East Church is over 700 years old, although many changes have been made over the centuries. Now in the care of the Scottish Redundant Churches Trust it has been beautifully restored, partly as a result of appearing on the BBC’s Restoration programme.

Outside first – some interesting stones in the graveyard. As usual, there are sad tales of infant mortality – the Hogg and Summers stones. The latter also records the death of a son, Harry, killed at HM Dockyard Invergordon in 1917 when he was just 14. Rev Adam Hall died in 1846 “in the midst of his usefulness” having served as the church’s pastor for just two and a half years. The final image is all that remains of the Forsyth Mausoleum, still in family ownership but sadly broken down.

Moving inside, the wooden furnishings downstairs are clearly not original – the church was modernised by Walter Scott (not that one!) who began his almost 50-year ministry at East Church in 1876.

The gallery is very different with pews still bearing 18th century paint, including the initials of some of their occupants.

There are remnants of panels, dated 1702, showing the coats of arms of Sir Kenneth Mackenzie and his wife Lady Anne Campbell.

Finally, there are interesting memorials – here are my favourites, arranged in order of age. First, the Andersons, with all the traditional symbols of death: skull and crossbones, coffin, and hour-glass. Gilbert and Hugh, father and son, served as ministers in Cromarty for 46 years between them, ending with Hugh’s death in 1704. The brightly painted funeral hatchment hanging in the laird’s loft is for George Ross who owned the Cromarty Estate in the 1700s and invested in its economic development. Features remaining today (the old harbour, the old brewery and the courthouse, now a museum) were part of his vision.

A later George Ross served in the army, but his son Duncan (1851-1887) was a Lieutenant in the Royal Navy which explains the anchor on their memorial. Finally, the aforementioned Walter Scott (1846-1925) who modernised the church is commemorated in a plain and simple tablet.

St Regulus

St Regulus sits on a small hill in Cromarty and is the oldest graveyard we visited, with many 17th and 18th century slabs. It is sometimes called the Pirate’s Graveyard because it has so many skulls and crossbones, but of course it has nothing to do with pirates, despite one stone clearly showing a ship (see last image below). As mentioned earlier, the skull and crossbones is one of the traditional symbols of death, memento mori, along with bells, hourglasses and shovels. There are plenty of all of those here.

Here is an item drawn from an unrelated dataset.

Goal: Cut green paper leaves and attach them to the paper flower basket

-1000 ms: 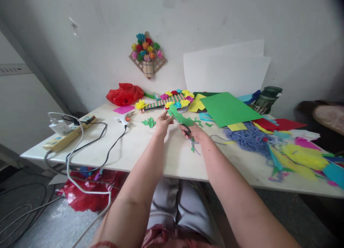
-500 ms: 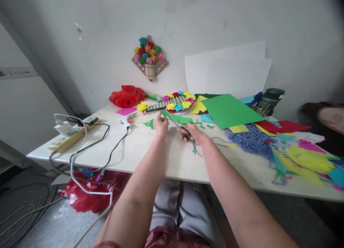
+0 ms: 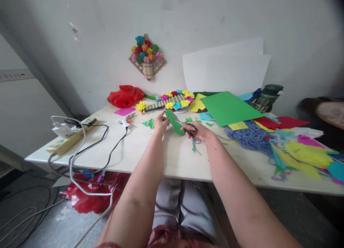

Cromarty West Parish Church

This church is not particularly interesting looking but the memorial outside caught my eye. If some of the tributes to ministers in the East Church seemed extravagant, this is way over the top! Rev Alexander Stewart, who died in 1847 aged 53, must have been a real paragon. Here’s the beginning of the text on the memorial:

He was mighty in the scriptures; he had a peculiar and marvelous (sic) eloquence; he could discern with prophetic eye the signs of the times; and the rarest union of wisdom, genius, and Christian faith proclaimed him a Prince and a Master in Israel.

However, poor Alexander had a sensitive nature and shrank from the honours which the church sought to give him, so much so that when he was finally persuaded to move to a more important church in Edinburgh the stress might have been what killed him. Or as the monument puts it:

The Lord, pitying the perplexities of his spirit, put an end to them by suddenly removing him to the Upper Sanctuary.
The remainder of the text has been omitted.